INSTRUCTIONS FOR THE TASK> The answer is to be the full listing, unchanged in every line.

|---|

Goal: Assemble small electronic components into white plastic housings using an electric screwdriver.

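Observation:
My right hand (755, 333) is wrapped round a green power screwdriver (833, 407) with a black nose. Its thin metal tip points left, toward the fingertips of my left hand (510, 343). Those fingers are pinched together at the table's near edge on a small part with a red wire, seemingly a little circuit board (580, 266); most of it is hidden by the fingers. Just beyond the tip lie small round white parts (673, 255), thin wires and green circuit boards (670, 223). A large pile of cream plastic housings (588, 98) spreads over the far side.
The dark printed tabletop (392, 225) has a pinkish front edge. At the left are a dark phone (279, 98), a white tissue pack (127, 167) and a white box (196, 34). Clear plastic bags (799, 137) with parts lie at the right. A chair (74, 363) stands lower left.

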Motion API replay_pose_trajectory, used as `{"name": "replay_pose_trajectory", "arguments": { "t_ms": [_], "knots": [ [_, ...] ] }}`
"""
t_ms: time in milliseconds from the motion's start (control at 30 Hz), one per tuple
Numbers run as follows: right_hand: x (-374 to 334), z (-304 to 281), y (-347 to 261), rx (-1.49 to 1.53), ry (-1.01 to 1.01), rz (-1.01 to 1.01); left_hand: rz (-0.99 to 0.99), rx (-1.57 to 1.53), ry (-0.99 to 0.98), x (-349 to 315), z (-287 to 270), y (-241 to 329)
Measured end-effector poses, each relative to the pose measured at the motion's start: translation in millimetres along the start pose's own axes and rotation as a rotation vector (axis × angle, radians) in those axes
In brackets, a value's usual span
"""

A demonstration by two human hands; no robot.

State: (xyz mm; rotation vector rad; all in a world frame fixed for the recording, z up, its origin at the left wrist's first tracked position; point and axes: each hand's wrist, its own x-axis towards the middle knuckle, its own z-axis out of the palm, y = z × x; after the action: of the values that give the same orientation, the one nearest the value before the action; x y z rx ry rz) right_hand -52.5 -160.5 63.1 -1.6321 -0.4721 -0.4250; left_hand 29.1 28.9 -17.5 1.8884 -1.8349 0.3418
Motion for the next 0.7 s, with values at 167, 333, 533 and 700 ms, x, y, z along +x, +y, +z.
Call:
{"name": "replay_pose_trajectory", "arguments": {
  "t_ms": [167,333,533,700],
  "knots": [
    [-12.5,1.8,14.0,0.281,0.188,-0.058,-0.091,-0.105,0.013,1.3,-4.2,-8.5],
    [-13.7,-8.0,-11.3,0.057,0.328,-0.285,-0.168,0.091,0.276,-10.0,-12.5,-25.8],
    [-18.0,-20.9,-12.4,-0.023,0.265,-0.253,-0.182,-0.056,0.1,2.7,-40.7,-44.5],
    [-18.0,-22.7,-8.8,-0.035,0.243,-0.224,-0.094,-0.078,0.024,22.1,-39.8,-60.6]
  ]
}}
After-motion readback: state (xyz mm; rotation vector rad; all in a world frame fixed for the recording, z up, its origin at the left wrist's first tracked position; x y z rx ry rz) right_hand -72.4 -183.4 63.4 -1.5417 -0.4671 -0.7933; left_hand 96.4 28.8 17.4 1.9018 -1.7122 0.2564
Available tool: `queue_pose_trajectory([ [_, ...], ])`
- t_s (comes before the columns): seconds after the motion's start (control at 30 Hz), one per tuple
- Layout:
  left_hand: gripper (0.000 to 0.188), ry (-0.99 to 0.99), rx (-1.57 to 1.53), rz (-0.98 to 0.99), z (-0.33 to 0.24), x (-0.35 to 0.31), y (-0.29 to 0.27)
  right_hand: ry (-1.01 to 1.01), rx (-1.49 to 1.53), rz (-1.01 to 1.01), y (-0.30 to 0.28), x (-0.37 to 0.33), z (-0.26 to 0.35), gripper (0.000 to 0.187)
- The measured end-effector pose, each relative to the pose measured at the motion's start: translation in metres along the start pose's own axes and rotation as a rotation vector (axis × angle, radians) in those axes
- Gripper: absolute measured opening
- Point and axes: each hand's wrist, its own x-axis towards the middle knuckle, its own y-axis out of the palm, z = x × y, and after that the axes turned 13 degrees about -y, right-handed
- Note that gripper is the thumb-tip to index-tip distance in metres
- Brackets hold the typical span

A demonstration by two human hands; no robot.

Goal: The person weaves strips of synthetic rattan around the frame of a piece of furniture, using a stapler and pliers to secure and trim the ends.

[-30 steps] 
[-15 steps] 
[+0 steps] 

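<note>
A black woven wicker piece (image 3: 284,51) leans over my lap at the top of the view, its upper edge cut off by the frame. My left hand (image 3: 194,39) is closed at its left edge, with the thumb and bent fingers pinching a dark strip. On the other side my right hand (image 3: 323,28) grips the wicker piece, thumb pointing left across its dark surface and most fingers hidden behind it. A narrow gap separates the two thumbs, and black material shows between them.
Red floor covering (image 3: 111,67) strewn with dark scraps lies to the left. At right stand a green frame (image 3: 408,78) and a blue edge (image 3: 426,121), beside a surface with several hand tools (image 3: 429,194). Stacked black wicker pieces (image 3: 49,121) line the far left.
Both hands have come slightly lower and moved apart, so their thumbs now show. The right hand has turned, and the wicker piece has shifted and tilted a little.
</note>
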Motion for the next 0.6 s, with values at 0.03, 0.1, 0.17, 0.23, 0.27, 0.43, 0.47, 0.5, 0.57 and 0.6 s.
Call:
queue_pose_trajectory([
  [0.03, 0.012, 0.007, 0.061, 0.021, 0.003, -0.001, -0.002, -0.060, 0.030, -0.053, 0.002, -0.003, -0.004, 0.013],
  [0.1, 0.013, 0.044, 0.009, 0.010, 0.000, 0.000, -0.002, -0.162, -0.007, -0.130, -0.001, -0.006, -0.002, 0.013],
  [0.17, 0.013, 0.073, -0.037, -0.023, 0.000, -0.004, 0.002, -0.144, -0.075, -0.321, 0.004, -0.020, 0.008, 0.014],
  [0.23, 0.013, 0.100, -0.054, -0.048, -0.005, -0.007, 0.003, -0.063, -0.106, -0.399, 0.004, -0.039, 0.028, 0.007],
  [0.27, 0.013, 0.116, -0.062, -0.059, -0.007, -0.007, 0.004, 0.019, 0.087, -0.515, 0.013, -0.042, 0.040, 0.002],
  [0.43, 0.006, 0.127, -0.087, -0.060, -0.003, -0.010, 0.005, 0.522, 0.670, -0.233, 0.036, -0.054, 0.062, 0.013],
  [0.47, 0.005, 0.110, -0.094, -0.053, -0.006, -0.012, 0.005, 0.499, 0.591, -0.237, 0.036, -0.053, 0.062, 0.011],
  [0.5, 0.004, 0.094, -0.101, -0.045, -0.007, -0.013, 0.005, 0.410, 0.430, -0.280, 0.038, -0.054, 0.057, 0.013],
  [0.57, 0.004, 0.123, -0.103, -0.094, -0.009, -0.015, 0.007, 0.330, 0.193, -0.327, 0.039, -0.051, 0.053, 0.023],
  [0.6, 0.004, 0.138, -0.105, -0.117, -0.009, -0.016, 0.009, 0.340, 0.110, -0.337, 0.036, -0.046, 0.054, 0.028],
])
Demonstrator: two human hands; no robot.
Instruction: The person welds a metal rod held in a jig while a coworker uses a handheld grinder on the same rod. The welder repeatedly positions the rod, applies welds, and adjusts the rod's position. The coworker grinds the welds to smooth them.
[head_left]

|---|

EXPECTED OUTPUT>
Goal: Assemble small electronic components into white plastic housings using an electric screwdriver.

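Observation:
My right hand (755, 333) is wrapped round a green power screwdriver (833, 407) with a black nose. Its thin metal tip points left, toward the fingertips of my left hand (510, 343). Those fingers are pinched together at the table's near edge on a small part with a red wire, seemingly a little circuit board (580, 266); most of it is hidden by the fingers. Just beyond the tip lie small round white parts (673, 255), thin wires and green circuit boards (670, 223). A large pile of cream plastic housings (588, 98) spreads over the far side.
The dark printed tabletop (392, 225) has a pinkish front edge. At the left are a dark phone (279, 98), a white tissue pack (127, 167) and a white box (196, 34). Clear plastic bags (799, 137) with parts lie at the right. A chair (74, 363) stands lower left.
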
Motion API replay_pose_trajectory, used as `{"name": "replay_pose_trajectory", "arguments": { "t_ms": [_], "knots": [ [_, ...] ] }}`
"""
t_ms: time in milliseconds from the motion's start (control at 30 Hz), one per tuple
Numbers run as follows: right_hand: x (-374 to 334), z (-304 to 281), y (-347 to 261), rx (-1.49 to 1.53), ry (-1.01 to 1.01), rz (-1.01 to 1.01); left_hand: rz (-0.99 to 0.99), rx (-1.57 to 1.53), ry (-0.99 to 0.98), x (-349 to 315), z (-287 to 270), y (-241 to 329)
Measured end-effector poses, each relative to the pose measured at the motion's start: translation in millimetres along the start pose's own axes and rotation as a rotation vector (axis × angle, radians) in those axes
In brackets, a value's usual span
"""

A demonstration by two human hands; no robot.

State: (xyz mm; rotation vector rad; all in a world frame fixed for the recording, z up, its origin at the left wrist's first tracked position; point and axes: each hand's wrist, its own x-axis towards the middle knuckle, its own z-axis out of the palm, y = z × x; after the action: of the values that give the same orientation, the one nearest the value before the action; x y z rx ry rz) right_hand -52.5 -160.5 63.1 -1.6321 -0.4721 -0.4250; left_hand 29.1 28.9 -17.5 1.8884 -1.8349 0.3418
Motion for the next 0.7 s, with values at 167, 333, 533 and 700 ms, x, y, z along +x, +y, +z.
Call:
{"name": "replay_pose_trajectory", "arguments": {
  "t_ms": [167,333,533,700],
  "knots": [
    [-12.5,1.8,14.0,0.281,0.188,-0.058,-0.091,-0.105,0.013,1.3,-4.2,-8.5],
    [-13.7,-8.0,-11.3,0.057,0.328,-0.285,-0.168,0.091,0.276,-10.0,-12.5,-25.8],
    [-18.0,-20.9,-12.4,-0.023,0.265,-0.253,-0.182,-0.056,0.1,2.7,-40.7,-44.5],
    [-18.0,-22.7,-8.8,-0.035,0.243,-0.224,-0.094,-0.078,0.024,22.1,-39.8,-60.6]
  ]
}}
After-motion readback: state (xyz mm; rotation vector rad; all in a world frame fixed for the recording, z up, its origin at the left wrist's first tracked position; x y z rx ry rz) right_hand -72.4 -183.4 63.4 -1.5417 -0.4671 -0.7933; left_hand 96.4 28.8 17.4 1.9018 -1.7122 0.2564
Available tool: `queue_pose_trajectory([ [_, ...], ])`
- t_s (comes before the columns): seconds after the motion's start (control at 30 Hz), one per tuple
- Layout:
  left_hand: gripper (0.000 to 0.188), ry (-0.99 to 0.99), rx (-1.57 to 1.53), rz (-0.98 to 0.99), z (-0.33 to 0.24), x (-0.35 to 0.31), y (-0.29 to 0.27)
  right_hand: ry (-1.01 to 1.01), rx (-1.49 to 1.53), rz (-1.01 to 1.01), y (-0.30 to 0.28), x (-0.37 to 0.33), z (-0.26 to 0.35), gripper (0.000 to 0.187)
- The measured end-effector pose, each relative to the pose measured at the motion's start: translation in metres along the start pose's own axes and rotation as a rotation vector (axis × angle, radians) in those axes
- Gripper: absolute measured opening
- Point and axes: each hand's wrist, its own x-axis towards the middle knuckle, its own y-axis out of the palm, z = x × y, and after that the axes turned 13 degrees about -y, right-handed
- Note that gripper is the thumb-tip to index-tip distance in metres
- Brackets hold the typical span

A demonstration by two human hands; no robot.

Goal: The person weaves strips of synthetic rattan around the frame of a piece of furniture, using a stapler and pliers to secure and trim the ends.

[-30 steps] 
[-15 steps] 
[+0 steps] 

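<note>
A black woven wicker piece (image 3: 284,51) leans over my lap at the top of the view, its upper edge cut off by the frame. My left hand (image 3: 194,39) is closed at its left edge, with the thumb and bent fingers pinching a dark strip. On the other side my right hand (image 3: 323,28) grips the wicker piece, thumb pointing left across its dark surface and most fingers hidden behind it. A narrow gap separates the two thumbs, and black material shows between them.
Red floor covering (image 3: 111,67) strewn with dark scraps lies to the left. At right stand a green frame (image 3: 408,78) and a blue edge (image 3: 426,121), beside a surface with several hand tools (image 3: 429,194). Stacked black wicker pieces (image 3: 49,121) line the far left.
Both hands have come slightly lower and moved apart, so their thumbs now show. The right hand has turned, and the wicker piece has shifted and tilted a little.
</note>
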Motion for the next 0.6 s, with values at 0.03, 0.1, 0.17, 0.23, 0.27, 0.43, 0.47, 0.5, 0.57 and 0.6 s.
Call:
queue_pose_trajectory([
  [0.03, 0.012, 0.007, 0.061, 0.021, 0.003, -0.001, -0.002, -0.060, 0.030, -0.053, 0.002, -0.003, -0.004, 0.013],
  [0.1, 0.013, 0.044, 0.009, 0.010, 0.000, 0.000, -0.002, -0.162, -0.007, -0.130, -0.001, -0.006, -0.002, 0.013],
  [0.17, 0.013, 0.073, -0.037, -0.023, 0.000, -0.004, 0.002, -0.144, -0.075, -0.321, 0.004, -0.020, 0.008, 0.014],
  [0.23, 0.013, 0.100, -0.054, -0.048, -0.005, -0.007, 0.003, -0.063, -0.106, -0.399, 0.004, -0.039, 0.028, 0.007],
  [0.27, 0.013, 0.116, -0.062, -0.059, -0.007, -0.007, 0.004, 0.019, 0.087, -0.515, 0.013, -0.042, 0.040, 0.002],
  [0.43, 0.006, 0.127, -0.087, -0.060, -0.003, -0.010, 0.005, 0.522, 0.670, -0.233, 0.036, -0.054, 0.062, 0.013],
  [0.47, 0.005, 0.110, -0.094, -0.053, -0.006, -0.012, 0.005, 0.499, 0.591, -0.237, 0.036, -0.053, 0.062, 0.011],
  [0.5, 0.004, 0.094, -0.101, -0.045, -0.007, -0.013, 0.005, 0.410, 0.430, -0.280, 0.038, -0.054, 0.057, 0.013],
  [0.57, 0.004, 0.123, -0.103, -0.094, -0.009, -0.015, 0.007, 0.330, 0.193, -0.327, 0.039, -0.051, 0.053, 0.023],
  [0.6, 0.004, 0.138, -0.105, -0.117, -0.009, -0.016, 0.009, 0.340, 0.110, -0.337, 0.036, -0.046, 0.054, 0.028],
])
Demonstrator: two human hands; no robot.
Instruction: The person welds a metal rod held in a jig while a coworker uses a handheld grinder on the same rod. The welder repeatedly positions the rod, applies welds, and adjusts the rod's position. The coworker grinds the welds to smooth them.
[head_left]

The answer stands, and there is nothing more to add.